◆ Work required
Return all lines in the data where the string "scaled" can be found.

◆ Data to use
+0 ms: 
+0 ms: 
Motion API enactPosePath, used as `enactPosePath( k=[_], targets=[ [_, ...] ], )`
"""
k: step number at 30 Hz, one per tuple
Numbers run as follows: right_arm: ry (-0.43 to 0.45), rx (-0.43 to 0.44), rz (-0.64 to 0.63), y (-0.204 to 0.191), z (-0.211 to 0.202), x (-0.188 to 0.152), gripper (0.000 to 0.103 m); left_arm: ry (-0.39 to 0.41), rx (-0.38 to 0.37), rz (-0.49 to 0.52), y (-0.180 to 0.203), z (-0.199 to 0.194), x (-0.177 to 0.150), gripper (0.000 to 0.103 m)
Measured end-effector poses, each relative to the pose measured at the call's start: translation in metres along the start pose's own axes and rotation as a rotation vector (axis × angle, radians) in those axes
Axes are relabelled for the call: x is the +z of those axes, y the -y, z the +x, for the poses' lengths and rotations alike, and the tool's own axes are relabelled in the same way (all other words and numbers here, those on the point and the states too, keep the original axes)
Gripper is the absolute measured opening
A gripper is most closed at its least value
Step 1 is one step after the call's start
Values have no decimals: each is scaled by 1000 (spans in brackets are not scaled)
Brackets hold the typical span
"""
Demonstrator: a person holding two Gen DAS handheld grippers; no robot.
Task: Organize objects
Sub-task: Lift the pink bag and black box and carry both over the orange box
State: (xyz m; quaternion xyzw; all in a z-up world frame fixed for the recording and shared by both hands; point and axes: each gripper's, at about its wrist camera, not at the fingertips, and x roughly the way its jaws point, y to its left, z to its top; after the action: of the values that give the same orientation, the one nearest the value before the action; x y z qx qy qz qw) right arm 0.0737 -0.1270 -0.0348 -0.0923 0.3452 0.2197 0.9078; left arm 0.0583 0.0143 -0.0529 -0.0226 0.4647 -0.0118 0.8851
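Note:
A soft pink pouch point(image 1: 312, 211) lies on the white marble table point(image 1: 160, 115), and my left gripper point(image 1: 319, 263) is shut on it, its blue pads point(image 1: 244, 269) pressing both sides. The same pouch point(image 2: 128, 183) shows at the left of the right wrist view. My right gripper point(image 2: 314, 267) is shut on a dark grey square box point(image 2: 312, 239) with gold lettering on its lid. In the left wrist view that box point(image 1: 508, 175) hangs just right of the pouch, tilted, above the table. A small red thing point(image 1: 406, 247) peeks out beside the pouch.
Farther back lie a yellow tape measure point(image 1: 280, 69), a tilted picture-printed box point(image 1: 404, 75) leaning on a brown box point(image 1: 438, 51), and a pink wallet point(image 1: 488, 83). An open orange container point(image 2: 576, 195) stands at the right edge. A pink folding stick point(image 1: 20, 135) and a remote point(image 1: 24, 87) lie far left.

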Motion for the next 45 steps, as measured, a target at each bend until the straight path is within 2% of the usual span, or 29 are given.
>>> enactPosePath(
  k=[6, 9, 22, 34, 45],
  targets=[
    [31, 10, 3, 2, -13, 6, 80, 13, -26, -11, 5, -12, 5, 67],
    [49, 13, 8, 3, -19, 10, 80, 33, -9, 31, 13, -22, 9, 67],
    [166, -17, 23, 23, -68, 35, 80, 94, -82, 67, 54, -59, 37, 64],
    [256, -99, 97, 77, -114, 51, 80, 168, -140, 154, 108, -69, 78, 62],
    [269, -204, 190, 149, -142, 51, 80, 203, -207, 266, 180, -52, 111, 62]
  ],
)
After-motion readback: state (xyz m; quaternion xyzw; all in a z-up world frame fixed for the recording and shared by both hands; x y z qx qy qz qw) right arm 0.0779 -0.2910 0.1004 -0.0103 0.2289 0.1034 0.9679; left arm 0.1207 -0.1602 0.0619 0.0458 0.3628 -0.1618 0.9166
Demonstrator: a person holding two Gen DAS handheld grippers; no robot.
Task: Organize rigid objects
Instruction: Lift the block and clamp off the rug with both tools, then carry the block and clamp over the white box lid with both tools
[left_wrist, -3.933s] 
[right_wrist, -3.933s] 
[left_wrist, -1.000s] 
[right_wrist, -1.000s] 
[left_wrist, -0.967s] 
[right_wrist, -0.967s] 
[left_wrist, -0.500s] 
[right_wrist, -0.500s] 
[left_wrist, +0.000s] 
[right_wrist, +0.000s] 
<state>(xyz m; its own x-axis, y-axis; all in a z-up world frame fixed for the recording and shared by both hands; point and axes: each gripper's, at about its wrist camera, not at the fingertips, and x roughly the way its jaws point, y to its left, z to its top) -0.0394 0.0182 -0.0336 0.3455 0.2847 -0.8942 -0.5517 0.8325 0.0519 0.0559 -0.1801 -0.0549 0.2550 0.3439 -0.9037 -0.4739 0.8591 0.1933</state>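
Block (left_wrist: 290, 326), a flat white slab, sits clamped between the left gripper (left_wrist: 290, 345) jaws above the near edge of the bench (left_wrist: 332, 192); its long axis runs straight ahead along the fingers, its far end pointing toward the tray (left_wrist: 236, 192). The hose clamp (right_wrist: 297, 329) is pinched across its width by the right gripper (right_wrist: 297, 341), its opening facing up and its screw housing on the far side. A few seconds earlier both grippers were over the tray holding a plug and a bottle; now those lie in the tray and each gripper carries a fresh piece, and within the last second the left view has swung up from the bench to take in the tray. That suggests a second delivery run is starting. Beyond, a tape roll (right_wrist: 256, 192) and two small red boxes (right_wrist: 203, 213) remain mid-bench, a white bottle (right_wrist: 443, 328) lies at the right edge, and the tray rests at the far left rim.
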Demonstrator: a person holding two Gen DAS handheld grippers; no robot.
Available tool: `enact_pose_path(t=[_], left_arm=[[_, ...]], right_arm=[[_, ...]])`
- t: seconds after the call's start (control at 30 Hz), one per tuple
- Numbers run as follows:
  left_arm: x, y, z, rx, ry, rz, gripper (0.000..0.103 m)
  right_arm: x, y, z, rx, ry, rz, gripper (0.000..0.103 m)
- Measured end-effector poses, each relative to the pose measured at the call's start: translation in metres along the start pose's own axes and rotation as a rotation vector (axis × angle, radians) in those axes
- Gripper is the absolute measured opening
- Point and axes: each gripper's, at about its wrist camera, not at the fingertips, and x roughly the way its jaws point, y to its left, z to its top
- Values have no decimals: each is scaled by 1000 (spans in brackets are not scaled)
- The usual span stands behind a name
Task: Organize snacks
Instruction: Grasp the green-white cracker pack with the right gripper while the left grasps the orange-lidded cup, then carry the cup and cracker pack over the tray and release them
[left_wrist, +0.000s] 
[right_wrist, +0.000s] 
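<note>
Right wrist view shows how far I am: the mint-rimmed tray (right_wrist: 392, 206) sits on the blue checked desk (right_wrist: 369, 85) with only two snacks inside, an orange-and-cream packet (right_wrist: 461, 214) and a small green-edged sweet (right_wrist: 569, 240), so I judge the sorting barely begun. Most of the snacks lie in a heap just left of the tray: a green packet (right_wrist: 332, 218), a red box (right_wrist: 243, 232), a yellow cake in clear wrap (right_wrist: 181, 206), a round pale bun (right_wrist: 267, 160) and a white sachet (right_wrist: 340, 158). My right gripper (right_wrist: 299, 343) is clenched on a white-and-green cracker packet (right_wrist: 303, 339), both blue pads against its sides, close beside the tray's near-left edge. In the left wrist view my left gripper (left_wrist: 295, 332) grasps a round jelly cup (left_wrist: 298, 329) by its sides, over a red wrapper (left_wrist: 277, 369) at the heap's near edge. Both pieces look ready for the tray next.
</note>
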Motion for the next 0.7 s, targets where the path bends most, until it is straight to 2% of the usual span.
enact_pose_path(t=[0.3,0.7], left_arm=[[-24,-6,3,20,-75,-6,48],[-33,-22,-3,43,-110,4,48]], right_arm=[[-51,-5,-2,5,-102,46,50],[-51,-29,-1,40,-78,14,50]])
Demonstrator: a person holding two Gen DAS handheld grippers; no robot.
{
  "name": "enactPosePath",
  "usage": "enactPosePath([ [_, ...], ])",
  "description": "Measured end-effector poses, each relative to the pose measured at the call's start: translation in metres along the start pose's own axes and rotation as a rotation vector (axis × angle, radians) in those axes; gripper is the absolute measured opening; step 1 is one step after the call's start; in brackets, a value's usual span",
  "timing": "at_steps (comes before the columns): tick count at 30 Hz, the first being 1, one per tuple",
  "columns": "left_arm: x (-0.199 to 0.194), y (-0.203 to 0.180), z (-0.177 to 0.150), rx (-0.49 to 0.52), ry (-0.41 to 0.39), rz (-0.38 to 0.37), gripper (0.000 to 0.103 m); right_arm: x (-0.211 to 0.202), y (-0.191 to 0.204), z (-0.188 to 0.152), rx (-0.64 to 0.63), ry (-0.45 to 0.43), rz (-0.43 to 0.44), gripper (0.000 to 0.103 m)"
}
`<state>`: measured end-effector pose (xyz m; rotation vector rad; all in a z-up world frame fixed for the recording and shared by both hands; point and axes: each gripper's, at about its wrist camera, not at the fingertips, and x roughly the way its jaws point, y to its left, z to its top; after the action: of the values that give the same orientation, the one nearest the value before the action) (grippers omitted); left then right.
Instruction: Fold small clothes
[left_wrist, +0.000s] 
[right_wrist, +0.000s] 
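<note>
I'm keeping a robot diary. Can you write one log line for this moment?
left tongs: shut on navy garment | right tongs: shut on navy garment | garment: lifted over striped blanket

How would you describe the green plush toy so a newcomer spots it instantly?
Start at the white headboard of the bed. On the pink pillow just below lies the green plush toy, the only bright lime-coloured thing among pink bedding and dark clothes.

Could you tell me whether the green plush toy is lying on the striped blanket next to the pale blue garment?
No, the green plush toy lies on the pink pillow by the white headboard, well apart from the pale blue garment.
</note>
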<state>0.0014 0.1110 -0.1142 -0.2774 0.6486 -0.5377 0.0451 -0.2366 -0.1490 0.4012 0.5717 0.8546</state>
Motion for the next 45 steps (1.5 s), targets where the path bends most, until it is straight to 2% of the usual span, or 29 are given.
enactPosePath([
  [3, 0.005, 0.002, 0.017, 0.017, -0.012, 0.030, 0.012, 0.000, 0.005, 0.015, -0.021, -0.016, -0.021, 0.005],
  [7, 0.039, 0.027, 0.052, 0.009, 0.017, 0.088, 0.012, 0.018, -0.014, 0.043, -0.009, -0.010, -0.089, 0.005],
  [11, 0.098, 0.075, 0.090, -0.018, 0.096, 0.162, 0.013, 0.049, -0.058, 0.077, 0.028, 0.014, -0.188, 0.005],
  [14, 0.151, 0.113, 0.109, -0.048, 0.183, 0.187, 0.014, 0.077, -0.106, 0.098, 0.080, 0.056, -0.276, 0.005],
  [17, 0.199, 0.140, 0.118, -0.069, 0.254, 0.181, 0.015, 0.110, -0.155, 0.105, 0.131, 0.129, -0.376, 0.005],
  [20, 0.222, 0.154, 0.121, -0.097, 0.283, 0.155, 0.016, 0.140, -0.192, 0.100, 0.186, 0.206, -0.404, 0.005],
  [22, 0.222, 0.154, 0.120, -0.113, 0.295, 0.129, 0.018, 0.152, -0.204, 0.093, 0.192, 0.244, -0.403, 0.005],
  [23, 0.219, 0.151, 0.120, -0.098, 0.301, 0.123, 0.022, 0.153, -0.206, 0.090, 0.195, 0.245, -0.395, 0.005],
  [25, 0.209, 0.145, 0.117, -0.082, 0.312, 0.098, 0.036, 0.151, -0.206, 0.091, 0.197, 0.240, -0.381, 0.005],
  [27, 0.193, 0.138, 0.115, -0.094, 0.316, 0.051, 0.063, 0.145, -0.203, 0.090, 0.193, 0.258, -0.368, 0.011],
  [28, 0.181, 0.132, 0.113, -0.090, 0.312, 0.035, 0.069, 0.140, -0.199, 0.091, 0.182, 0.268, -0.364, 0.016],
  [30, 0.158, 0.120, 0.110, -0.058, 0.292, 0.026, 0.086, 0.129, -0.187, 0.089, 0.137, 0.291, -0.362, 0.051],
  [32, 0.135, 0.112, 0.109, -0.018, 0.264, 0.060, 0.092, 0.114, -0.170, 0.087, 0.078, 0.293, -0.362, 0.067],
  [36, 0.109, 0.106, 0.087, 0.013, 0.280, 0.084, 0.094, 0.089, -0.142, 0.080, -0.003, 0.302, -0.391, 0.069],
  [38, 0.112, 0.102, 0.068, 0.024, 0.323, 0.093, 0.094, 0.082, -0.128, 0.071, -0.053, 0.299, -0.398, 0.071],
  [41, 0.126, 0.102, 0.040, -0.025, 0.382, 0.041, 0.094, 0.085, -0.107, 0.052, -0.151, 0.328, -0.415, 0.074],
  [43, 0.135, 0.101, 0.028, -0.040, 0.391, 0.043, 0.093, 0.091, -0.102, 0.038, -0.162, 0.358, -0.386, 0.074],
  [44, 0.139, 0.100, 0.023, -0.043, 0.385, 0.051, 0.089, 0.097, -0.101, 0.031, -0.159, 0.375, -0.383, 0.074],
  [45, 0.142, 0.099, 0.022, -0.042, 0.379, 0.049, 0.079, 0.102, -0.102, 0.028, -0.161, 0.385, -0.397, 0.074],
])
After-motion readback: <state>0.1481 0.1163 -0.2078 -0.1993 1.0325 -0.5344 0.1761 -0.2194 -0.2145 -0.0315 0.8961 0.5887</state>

◆ Answer space
Values have no decimals: each is scaled by 1000 (spans in brackets are not scaled)
- Values have no decimals: each is scaled by 1000 (spans in brackets are not scaled)

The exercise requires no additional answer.